Purpose

The increasing integration of Artificial Intelligence (AI) into financial applications, particularly through Generative AI, Retrieval Augmented Generation (RAG), and Agentic workflows, introduces significant operational risks. These include potential disruptions in service availability, degradation of performance, and inequities in service delivery. This control addresses the critical need to ensure Quality of Service (QoS) and implement robust Distributed Denial of Service (DDoS) prevention measures for AI systems.

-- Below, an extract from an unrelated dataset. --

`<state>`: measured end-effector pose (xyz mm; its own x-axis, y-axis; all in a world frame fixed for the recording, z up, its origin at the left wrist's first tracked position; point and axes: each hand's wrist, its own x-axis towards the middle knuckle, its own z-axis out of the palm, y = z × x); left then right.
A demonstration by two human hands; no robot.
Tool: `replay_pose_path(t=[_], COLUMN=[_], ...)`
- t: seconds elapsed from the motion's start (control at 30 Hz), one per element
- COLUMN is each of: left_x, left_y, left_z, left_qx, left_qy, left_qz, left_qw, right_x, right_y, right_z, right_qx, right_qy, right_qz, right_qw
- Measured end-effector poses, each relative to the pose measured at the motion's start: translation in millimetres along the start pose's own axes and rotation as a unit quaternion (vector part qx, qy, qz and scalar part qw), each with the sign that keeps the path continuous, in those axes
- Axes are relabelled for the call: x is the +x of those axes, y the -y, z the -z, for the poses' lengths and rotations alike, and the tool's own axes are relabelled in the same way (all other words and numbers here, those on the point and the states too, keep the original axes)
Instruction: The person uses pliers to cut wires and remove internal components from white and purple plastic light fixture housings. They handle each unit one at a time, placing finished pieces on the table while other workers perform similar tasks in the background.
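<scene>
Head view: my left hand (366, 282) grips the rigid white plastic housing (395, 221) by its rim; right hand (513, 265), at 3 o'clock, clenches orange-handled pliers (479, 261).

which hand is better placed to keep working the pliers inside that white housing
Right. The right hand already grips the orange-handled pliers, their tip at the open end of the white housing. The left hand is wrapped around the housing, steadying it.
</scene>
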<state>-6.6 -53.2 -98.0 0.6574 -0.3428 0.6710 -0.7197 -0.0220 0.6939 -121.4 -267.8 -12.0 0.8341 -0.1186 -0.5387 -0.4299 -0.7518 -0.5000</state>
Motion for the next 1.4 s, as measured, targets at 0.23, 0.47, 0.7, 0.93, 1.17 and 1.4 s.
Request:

AI systems, especially those exposed via APIs or public interfaces, are susceptible to various attacks that can impact QoS. These include volumetric attacks (overwhelming the system with traffic), prompt flooding (sending a high volume of complex queries), and inference spam (repeated, resource-intensive model calls). Such activities can exhaust computational resources, induce unacceptable latency, or deny legitimate users access to critical AI-driven services. This control aims to maintain system resilience, ensure fair access, and protect against malicious attempts to disrupt AI operations.

Core Objectives and Principles

Controls should be in place to ensure single or few users don’t starve finite resources and interfere with the availability of AI systems.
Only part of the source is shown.